Forgotten now, CB was huge then. Thanks to the Wireless Telegraphy Act and an almost Victorian sense of paternalism by the Home Office, the average UK citizen was no more allowed to transmit without a licence than he was to fly a jumbo jet, and the consequences of either seemed identical in the eyes of the law. Most of the time, that didn't matter: an odd smattering of dodgy geezers with army surplus transmitters occasionally made enough trouble to get noticed, but the usual rules applied: don't frighten the horses or interfere with anyone more important than you, and you won't get into too much trouble.

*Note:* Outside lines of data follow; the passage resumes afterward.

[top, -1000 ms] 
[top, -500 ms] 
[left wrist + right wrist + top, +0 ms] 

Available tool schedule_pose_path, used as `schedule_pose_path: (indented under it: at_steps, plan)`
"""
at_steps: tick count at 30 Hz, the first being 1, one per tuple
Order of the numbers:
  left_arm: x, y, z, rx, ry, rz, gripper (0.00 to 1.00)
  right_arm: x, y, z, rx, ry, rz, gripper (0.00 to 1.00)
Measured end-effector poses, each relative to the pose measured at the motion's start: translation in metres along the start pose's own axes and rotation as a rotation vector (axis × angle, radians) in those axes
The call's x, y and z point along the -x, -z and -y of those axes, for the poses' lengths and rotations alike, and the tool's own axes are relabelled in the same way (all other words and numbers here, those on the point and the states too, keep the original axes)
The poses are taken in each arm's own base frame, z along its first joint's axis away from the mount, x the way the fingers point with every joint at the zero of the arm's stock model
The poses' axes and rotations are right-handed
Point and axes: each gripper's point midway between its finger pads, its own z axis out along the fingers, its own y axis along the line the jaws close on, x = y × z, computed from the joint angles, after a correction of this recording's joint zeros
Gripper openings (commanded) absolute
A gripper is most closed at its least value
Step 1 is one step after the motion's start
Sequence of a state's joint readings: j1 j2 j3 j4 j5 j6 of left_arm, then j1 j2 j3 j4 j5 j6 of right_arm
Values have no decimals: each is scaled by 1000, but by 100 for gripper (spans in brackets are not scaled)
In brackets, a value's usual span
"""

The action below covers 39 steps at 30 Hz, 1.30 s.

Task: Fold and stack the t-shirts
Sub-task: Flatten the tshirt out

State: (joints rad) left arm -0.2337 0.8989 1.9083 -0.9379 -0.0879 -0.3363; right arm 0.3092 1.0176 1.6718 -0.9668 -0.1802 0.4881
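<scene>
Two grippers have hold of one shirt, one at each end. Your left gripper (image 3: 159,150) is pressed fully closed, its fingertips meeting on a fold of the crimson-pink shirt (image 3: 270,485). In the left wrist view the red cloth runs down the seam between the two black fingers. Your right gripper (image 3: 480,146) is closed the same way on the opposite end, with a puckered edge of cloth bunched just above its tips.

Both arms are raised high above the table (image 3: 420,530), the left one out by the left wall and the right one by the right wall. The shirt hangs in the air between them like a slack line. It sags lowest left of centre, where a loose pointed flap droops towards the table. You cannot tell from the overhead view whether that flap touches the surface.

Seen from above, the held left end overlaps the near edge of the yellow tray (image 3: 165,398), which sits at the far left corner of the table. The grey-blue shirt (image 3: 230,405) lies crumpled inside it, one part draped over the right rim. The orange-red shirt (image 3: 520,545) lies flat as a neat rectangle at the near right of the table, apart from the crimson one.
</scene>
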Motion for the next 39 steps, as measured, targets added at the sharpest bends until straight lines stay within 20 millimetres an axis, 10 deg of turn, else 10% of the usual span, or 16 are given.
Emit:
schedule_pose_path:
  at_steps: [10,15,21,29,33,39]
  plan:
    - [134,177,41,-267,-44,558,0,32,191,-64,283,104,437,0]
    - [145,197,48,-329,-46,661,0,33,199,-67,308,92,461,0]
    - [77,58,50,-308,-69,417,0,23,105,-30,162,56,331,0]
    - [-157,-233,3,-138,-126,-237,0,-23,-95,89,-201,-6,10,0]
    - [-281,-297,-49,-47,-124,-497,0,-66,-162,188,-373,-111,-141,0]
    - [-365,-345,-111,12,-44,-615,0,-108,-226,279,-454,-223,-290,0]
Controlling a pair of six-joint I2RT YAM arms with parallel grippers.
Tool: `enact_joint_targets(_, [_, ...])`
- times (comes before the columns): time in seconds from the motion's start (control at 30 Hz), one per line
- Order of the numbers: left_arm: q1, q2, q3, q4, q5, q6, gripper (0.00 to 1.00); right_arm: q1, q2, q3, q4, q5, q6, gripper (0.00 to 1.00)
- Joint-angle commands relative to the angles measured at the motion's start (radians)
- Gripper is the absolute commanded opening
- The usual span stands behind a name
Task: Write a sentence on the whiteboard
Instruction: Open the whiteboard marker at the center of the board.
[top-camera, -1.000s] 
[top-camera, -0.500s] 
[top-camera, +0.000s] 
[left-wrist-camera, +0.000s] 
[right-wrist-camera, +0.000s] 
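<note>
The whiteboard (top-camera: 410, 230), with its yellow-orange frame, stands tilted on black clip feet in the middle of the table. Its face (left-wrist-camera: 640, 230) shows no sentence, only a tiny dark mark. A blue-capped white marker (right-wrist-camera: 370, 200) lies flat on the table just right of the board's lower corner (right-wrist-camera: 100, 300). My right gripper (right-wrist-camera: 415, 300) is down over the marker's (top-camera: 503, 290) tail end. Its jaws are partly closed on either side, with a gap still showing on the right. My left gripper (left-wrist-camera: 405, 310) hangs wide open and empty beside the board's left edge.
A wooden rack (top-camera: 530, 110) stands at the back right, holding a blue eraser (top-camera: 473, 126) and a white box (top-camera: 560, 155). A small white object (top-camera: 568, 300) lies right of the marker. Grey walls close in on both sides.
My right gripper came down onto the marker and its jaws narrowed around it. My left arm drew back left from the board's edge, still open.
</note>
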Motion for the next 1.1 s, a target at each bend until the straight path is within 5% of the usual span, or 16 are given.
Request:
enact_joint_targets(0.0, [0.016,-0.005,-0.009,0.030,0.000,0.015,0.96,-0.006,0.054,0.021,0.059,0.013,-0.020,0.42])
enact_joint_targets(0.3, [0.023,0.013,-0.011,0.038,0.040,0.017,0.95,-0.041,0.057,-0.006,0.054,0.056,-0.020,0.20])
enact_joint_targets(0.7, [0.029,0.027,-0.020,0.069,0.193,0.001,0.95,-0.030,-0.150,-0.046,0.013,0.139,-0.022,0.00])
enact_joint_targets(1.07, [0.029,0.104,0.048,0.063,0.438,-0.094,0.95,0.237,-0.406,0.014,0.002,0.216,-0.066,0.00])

Other countries didn't see things that way. In particular, the USA had more of an "if you want to do it, then gee, why not" attitude and legalised two-way radios for non-hams. These soon got small and cheap enough to be brought back into the UK by visitors, who found the airwaves delightfully empty -- apart from a couple of weather balloons, some hospital bleepers and radio-controlled aircraft, the channels lay fallow. Then CB took off in the States on the back of the oil crisis as drivers used it to find which garages had petrol in stock. Suddenly it was a genuine cultural phenomenon.

That trickled over here, and before you could say give us a ten nine good buddy there were people marching on Parliament with placards demanding free speech on CB. As model aircraft around the country plummeted into doctors wondering what sort of medical emergency a "Bear In The Air" was, and a mere three years after it had effectively lost control of the airwaves, the government acted. It legalised CB -- on different frequencies and with different standards to the US model, to be sure, but you could go out and buy one and not fear the Grim Busbies.